This is the second of two blog posts on my article “Willingness to Get Paid: Who Trains for Tech Jobs?”. Follow this link to download the document of Labor saving (free until November 27, 2022).
Last week, I focused on the main findings of the article:
- Women did not reject short-term computer programming work at a higher rate than men.
- For the incentive portions of the experiment, the women had the same reservation salary to schedule. Women also seemed confident in their ability after belief elicitation.
- The main results related to sex were, surprisingly, null results. I ran the experiment three times with slightly different subject pools.
- However, I found that women may be less likely to pursue programs outside of experience based on their self-reported survey responses. Women are more likely to say they are “not confident” and more likely to say they expect harassment in a tech career.
- In all three experiments, the attribute that best predicts whether someone would program is whether they say they like programming. This subjective attitude appears to be even more important than the fact of having taken courses before.
- Along with “liking programming” or “liking math,” subjects who have a high opportunity cost of time were less willing to return to experience doing programming at a given salary level.
I wrote this article in part to understand why more people aren’t attracted to the high-paying tech industry. This recent tweet indicates that while perhaps more young people are getting tech-savvy than ever before, the labor market price is still quite steep.

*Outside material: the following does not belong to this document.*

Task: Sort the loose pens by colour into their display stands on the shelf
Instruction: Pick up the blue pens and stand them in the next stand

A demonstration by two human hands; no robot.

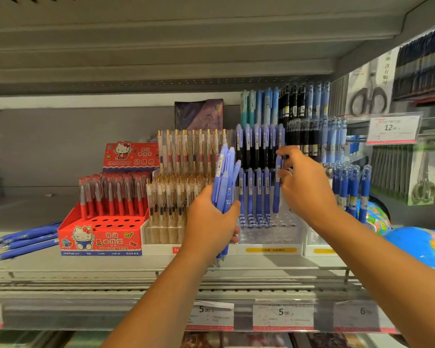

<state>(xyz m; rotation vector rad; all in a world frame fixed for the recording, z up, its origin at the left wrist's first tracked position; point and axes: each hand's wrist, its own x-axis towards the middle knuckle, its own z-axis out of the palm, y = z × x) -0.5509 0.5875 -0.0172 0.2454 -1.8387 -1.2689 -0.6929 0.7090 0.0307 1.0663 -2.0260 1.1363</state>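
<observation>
L hand: left hand [209,217] wrapped tight round a bunch of blue pens [224,180], approx 5-6, upright, in front of the clear stand [270,236]
R hand: right hand [304,182] pinching 1 single blue pen [277,187] w/ fingertips, tip down just over the clear stand's front holes
Clear stand: front row has 4 blue pens [253,192] standing at its left end, right end holes open, plenty of room
Loose pens: 4ish loose blue pens [27,241] lying flat near the shelf [136,266] left edge, beside the red stand [101,237]
Red stand: 2 front rows of holes open, red pens [113,194] fill the back
Price tags: 3 on the shelf front lip
</observation>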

The advantage of controlled experiments is that you can randomly assign treatment conditions to subjects. This article discusses what happened after adding additional information or providing encouragement to certain topics.
Informed by reading the political literature, I assumed that a lack of trust was a barrier to pursuing the technology. A large study by Google in 2013 suggested that women majoring in computer science were influenced by encouragement.
I provided an encouraging message to two treatment groups. The long version of this encouraging message was:
If you’ve never done computer programming before, don’t worry. Other students with no experience were able to follow the training and pass the quiz.
Not only did this not have a significant positive effect on willingness to program, but there are indications that it made subjects less confident and less willing to program. For example, in the “High Stakes” experiment, the booking wage for subjects who saw the encouraging message was $13 more than for control subjects.
My experience doesn’t prove that encouragement never matters, of course. Most people believe that some type of encouragement drives behavior. My results could serve as a cautionary tale for policy makers who would like to step up encouragement. John List’s latest book, The Voltage Effect, deals with the difficulty of delivering effective interventions at scale.
The other randomly assigned intervention was additional information, called INFO. INFO treatment subjects saw a sample programming quiz question. Instead of just knowing they would be doing “computer programming”, they saw bits of R code with an explanation. In theory, someone unfamiliar with computer programming might find comfort in this snippet. My results show that INFO did not affect behavior. Today, most people already know what programming is. About half of the subjects said they had ever taken a course that teaches programming. Perhaps if there are opportunities to educate young adults, it would be in career paths rather than technical foundations.
Since the differences between the treatments turned out to be negligible, I pooled all my data (686 subjects in total) for certain types of analysis. In the graph below, I group each subject as either someone who accepted the programming follow-up job or someone who refused to return to the program at any salary. Remember the highest salary level I offered was considerably higher on an hourly basis than what I expected from their outside income option.
I will discuss the three characteristics of this graph in what seems to be the order of importance in predicting whether someone wants to program. There was a huge difference in the percentage of people who were willing to come back for an easy and tedious task that I call counting. By inviting all of these subjects back to count at the same hourly rate as the programming work, I got a rough measure of their opportunity cost of time. Someone with a high opportunity cost is less likely to accept me as a programmer. It might sound very predictable, but it’s a big reason why more Americans aren’t getting into tech.
Considering the first batch of 310 subjects, I have a very clear comparison between the booking salary for programming and the booking salary for counting. People who don’t like programming need more payment to program than to come back for counting work. Self-reported pleasure is a very important factor. The orange bar in the graph shows that the majority of people who have accepted the position of programmer say they like programming.
Finally, the blue bar indicates the percentage of female subjects in each group. The breakdown by sex is almost the same. As I show in several ways in the paper, there is a surprising lack of a gender gap for reasoned decisions.
I hope my experience will inspire more work in this area. The experiments are interesting because it’s something someone could try to replicate with a different group of subjects or with a design change. Interesting discrepancies could appear between material types under new circumstances.
The topic of skills issues in the United States is relatively new to labor market and public policy discussions. It is hard to think of a labor market issue where academic research or even research using standard academic techniques has played such a small role, where parties with a material stake in the outcome have so dominated the discussion, where the quality of evidence and discussion has been so poor, and where the stakes are potentially so high.
Cappelli, PH, 2015. Skills Gaps, Skills Shortages, and Skills Mismatch: Evidence and Arguments for the United States. ILR Rev. 68 (2), 251–290.